- O ministro Alexandre de Moraes, do Supremo Tribunal Federal, autorizou a progressão de Daniel Silveira para o regime aberto.
- Silveira, ex-deputado federal condenado a 8 anos e 9 meses de prisão, cumpriu mais de 25% da pena.
- A decisão inclui restrições como uso de tornozeleira eletrônica e proibição de uso de redes sociais.
- Silveira comprovou o pagamento da multa de R$ 271 mil.
- No regime aberto, ele deve comprovar que está trabalhando, usar tornozeleira eletrônica e cumprir regras de recolhimento domiciliar.

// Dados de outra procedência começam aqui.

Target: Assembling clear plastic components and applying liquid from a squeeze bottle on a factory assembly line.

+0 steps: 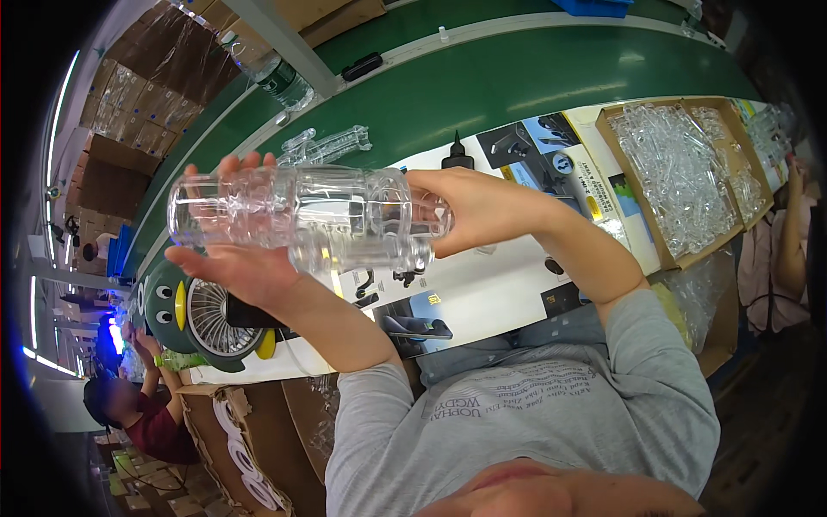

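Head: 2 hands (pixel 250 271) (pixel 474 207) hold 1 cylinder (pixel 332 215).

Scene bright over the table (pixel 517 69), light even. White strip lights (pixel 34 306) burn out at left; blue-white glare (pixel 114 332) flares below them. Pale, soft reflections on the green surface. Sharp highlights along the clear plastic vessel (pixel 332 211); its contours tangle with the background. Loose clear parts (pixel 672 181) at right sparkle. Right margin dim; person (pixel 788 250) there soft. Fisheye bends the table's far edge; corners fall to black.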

O ministro Alexandre de Moraes, do Supremo Tribunal Federal, autorizou a progressão de Daniel Silveira para o regime aberto. Silveira, ex-deputado federal condenado a 8 anos e 9 meses de prisão por ameaça ao Estado Democrático de Direito e coação no curso do processo, cumpriu mais de 25% da pena. A decisão inclui restrições como o uso de tornozeleira eletrônica e a proibição de uso de redes sociais.
Progressão de Regime
Silveira foi condenado em abril de 2022 e cumpriu quatro anos, um mês e 26 dias de prisão. O ex-parlamentar comprovou o pagamento da multa de R$ 271 mil, o que, segundo Moraes, “estão presentes todos os requisitos legais exigidos para a progressão do sentenciado ao regime aberto de cumprimento de sua pena privativa de liberdade”.
Condições do Regime Aberto
No regime aberto, Silveira deve comprovar que está trabalhando, usar tornozeleira eletrônica e cumprir regras de recolhimento domiciliar durante os períodos de folga. Ele está proibido de sair de casa no período noturno (das 19h às 6h). Além disso, o ex-deputado está proibido de usar redes sociais e não pode se ausentar do Rio de Janeiro sem autorização judicial. Para justificar suas atividades, ele deve se apresentar à Justiça semanalmente.
Tratamento de Fisioterapia
Silveira estava preso em regime semiaberto na Cadeia Agrícola de Magé, na Baixada Fluminense (RJ). Ele tinha autorização para saídas temporárias para tratamento de fisioterapia no joelho, operado em julho. A defesa alegou que ele precisava de duas sessões diárias de fisioterapia. Moraes concedeu saídas temporárias por 30 dias e depois prorrogou por mais 90 dias.
Decisão da Procuradoria-Geral da República
A Procuradoria-Geral da República se manifestou a favor da progressão de regime. A decisão do ministro Alexandre de Moraes levou em consideração o exame criminológico que apontou aptidão e capacidade de exercer funções trabalhistas por parte do sentenciado.